INSTRUCTIONS TO FOLLOW: Check every line of the data for the string "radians" and copy the ones that have it.

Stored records
::::::

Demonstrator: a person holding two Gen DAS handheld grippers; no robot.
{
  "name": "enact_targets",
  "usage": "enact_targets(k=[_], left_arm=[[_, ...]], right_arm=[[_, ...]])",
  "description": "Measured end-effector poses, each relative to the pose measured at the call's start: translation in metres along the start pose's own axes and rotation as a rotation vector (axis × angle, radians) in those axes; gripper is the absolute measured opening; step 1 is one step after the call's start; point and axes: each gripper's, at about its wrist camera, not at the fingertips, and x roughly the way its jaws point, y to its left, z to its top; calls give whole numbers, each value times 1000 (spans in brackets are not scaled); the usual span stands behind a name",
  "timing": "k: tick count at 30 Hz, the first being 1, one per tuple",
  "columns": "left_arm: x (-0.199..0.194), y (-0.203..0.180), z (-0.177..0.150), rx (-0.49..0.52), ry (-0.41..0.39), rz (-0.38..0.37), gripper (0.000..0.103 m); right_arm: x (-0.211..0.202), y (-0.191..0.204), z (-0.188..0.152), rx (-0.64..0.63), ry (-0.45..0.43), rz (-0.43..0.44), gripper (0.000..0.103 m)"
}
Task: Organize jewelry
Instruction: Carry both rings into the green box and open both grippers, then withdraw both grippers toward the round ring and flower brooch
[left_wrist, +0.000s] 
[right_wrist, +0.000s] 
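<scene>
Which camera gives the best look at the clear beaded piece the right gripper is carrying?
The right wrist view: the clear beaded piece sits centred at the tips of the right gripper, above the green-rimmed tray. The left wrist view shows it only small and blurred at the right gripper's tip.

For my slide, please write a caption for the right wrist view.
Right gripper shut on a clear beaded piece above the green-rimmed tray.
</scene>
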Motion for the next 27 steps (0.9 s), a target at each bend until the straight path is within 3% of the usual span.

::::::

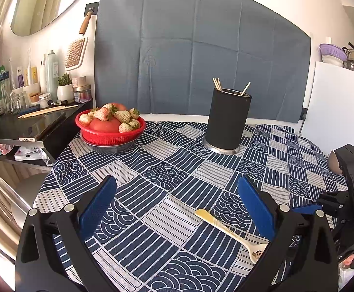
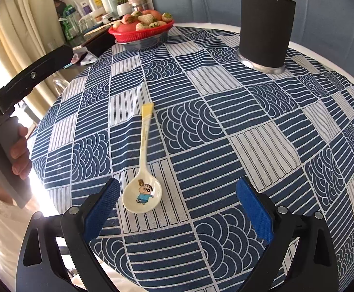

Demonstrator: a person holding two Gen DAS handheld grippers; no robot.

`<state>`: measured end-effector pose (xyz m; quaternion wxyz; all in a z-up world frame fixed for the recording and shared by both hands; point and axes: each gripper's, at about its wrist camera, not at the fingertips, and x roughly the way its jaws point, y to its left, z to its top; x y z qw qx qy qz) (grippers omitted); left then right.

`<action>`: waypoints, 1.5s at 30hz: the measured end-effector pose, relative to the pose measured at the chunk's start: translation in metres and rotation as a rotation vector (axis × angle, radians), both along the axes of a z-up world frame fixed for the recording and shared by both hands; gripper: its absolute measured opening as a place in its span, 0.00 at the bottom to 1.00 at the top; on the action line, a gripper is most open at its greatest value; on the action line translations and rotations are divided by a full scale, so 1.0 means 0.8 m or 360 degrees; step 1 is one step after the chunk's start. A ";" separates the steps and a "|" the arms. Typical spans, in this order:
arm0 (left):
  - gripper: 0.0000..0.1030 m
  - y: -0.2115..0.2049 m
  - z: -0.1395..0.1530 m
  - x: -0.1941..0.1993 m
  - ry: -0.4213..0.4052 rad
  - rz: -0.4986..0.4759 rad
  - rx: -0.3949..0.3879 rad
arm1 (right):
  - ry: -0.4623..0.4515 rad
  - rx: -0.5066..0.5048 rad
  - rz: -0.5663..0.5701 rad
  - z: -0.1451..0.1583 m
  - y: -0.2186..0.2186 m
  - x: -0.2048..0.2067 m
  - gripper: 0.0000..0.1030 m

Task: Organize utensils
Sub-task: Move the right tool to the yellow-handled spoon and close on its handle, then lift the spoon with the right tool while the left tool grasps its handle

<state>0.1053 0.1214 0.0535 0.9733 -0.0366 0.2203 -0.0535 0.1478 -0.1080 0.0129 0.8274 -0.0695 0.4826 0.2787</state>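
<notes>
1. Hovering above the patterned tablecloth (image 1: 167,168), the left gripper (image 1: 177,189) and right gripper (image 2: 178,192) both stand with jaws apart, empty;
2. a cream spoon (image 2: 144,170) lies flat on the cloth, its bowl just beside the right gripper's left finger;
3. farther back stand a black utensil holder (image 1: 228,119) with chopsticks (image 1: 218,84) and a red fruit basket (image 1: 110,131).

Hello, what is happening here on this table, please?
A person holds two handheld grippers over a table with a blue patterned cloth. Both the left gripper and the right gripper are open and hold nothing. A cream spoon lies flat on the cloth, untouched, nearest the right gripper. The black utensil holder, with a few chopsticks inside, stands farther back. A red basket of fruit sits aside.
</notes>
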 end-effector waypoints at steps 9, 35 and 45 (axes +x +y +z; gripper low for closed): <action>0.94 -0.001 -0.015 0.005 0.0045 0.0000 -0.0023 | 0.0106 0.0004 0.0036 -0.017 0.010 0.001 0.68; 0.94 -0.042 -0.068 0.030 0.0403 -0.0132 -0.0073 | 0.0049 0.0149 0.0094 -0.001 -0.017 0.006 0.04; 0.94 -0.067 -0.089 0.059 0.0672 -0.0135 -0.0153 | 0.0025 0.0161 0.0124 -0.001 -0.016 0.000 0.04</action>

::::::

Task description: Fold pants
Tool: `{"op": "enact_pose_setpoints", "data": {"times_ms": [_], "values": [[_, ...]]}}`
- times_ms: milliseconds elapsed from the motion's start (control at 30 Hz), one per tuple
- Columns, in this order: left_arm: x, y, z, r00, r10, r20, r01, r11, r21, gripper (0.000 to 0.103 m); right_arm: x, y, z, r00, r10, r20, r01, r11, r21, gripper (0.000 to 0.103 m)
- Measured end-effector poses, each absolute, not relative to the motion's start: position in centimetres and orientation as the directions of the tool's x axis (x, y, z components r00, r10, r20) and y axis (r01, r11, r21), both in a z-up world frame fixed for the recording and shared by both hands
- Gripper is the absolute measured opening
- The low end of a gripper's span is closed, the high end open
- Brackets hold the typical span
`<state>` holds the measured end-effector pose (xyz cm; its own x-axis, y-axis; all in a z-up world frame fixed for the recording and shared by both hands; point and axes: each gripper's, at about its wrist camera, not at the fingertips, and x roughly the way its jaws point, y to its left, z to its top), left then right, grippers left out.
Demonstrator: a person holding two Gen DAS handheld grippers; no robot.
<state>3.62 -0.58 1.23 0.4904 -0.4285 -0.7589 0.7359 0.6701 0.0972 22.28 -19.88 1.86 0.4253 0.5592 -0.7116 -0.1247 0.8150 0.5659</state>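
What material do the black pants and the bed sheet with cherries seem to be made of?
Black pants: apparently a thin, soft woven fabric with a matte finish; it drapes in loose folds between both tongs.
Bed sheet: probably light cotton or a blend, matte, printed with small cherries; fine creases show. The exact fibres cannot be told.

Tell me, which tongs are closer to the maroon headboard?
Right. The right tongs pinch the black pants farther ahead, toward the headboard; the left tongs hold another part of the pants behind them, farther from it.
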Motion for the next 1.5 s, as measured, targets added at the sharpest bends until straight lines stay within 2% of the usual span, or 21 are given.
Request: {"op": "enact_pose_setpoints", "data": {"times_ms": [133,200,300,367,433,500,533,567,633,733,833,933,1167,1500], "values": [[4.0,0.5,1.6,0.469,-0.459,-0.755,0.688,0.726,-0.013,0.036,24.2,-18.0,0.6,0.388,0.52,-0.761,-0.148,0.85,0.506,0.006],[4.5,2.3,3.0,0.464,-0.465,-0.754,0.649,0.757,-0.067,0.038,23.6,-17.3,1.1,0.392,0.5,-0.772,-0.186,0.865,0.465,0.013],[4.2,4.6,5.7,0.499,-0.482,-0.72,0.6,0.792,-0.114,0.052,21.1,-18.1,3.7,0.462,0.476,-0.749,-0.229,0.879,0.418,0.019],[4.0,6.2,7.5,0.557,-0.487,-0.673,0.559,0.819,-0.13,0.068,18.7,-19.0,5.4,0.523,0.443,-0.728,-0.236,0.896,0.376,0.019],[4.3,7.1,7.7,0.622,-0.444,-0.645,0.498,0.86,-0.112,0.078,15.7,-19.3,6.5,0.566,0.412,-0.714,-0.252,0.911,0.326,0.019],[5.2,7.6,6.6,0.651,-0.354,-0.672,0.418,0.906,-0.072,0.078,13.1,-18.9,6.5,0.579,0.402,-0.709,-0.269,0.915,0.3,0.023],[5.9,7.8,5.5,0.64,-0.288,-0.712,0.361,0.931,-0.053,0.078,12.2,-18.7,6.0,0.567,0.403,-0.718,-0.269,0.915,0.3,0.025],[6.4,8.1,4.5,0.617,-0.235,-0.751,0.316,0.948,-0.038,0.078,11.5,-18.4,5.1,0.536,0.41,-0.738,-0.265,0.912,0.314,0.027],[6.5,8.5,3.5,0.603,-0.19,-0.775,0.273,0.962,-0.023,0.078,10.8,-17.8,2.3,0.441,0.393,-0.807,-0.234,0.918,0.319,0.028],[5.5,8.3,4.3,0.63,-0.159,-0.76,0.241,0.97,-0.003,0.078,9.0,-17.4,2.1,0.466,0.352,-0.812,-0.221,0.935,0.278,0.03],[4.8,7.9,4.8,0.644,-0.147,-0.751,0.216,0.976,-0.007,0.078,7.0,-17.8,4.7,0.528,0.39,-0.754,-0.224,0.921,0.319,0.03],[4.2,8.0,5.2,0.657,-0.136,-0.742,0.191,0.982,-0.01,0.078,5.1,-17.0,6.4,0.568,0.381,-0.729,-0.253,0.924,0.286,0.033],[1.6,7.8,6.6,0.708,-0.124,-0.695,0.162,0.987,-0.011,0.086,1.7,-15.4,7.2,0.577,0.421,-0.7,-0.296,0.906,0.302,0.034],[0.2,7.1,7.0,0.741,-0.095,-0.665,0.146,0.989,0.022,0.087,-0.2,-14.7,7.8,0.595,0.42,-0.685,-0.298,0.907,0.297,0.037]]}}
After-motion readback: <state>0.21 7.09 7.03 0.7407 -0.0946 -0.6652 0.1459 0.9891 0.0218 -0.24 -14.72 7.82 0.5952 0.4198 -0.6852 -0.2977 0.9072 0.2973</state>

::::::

ANSWER:
  "description": "Measured end-effector poses, each relative to the pose measured at the call's start: translation in metres along the start pose's own axes and rotation as a rotation vector (axis × angle, radians) in those axes; gripper is the absolute measured opening; step 1 is one step after the call's start; point and axes: each gripper's, at about its wrist camera, not at the fingertips, and x roughly the way its jaws point, y to its left, z to its top; calls give whole numbers, each value times 1000 (spans in brackets are not scaled); the usual span stands behind a name",
`<action>`: waypoints, 1.5s at 30hz: the measured end-effector pose, relative to the pose measured at the chunk's start: translation in metres and rotation as a rotation vector (axis × angle, radians), both along the axes of a z-up world frame fixed for the recording and shared by both hands; gripper: its absolute measured opening as a place in its span, 0.00 at the bottom to 1.00 at the top; on the action line, a gripper is most open at its greatest value; on the action line translations and rotations are divided by a full scale, so 1.0 means 0.8 m or 360 degrees; step 1 is one step after the chunk's start. A ";" separates the steps and a "|" the arms. Typical spans, in this order:

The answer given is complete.